The never-ending fear was one of the hardest things to overcome. My body became used to a hyper-alert state and after a while, it became the norm. One of the thing I feared the most was the horrible, hideous nightmares. So real. So terrifying. Those nightmares ended up being a key to my biological heritage, but at the time they were numbing. Somehow, in the spirit of youth, I was able to get up every morning and go to school. I went through the motions trying to pretend to be a normal young girl. I graduated high school. Had friends. Went to college. But, my soul was scarred and sad. My emotions were strong and debilitating at times.
The GIFT: I was intuitive. My family learned this secret when I was about 10 years old. It was Christmas Eve, and like most kids, I wanted to open a gift. My grandmother finally said yes on the condition I could tell her what was inside the package she handed me. I held the package – looked at her and said, “There is a green book inside”. The room went silent, and I opened the package to find a green photo album book. I still have it. My intuition opened other doors. One of them was a window into the afterlife. Each time a family member died, I knew it immediately. Sometimes I sensed their presence as they came to say goodbye. I was about 13 or 14 when my uncle came to me after his sudden death – every night for weeks. He wanted me to help him get home to his wife and children, but I did not know how to help him. He was dead. Now I do know how to help him get to his spiritual home, and I did! One of the greatest gifts was my ability to channel piano music. I knew the music was a spiritual gift to ease my stress. I was not a pianist, but a young girl with only a year of training, Yet, I’d sit for hours, playing one melody after another, getting lost in the sounds.
There were other GIFTS in my life. My ninth-grade civics teacher who taught me responsibility and worth. The minister of the neighborhood church and his family who took me into their home for a few months. Special friends from my youth group at church. A friend who knew my story. My high school buddies. A psychology professor at my college who became my mentor and friend. The women at Adult Children of Alcoholics who understood and helped me begin a spiritual recovery journey.

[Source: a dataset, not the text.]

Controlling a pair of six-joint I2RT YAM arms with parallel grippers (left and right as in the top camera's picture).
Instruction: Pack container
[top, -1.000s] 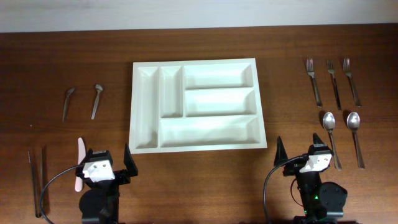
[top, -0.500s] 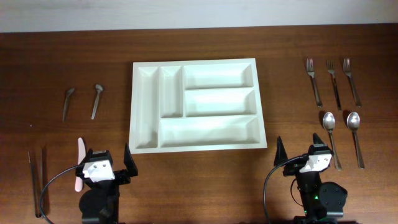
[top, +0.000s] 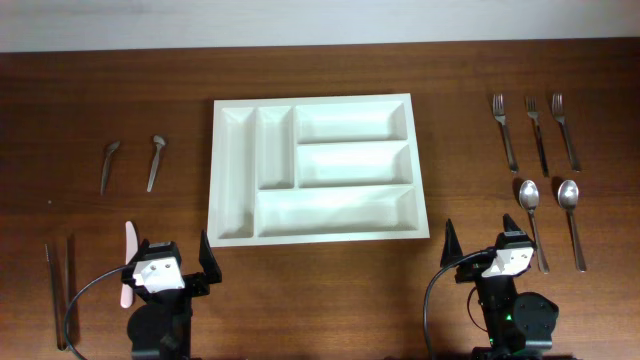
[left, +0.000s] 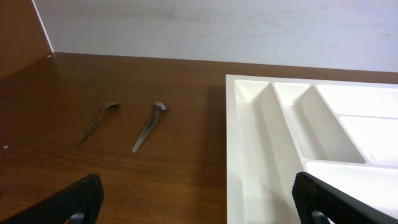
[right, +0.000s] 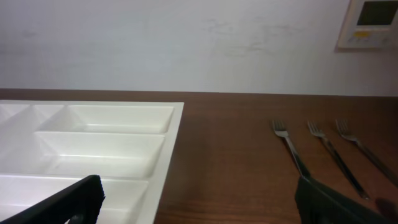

My Message and GIFT to You: Look for the gifts in your life. Collect your joys. Look for the people you can trust. No matter the condition of your health or your life, there are always gifts in the midst of the trauma, pain, illness, accident, loss. or chaos. It might mean you have another day of life. It might be the $5.00 bill you found along the side of the road. It might be a day of peace without fear or danger. It might be a beautiful stone you found in the garden. It might be a jar of sand you collected at the ocean. It might be the birds that sing each morning. It might be the food in your refrigerator. It might be the hot water available for a shower. It might be your ability to get lost in a good book. It might be the silence and beauty of the night sky. It might be a school teacher, a minister, or a wise neighbor. It might be the man at the coffee shop who always has a cup of coffee and a snack for you. Whomever, or whatever it is that brings you moments of insight, pleasure, hope, or comfort – hold on to the gift as tightly as you can. All those moments create a foundation that is solid and stable. It is hard to see the big picture at times. But, you can learn to see the positive little things that are there for you. If you collect all those little things in your memory, you develop positive memories – the essential ingredients to a happy life. With these memories, you can create the life that you want to live.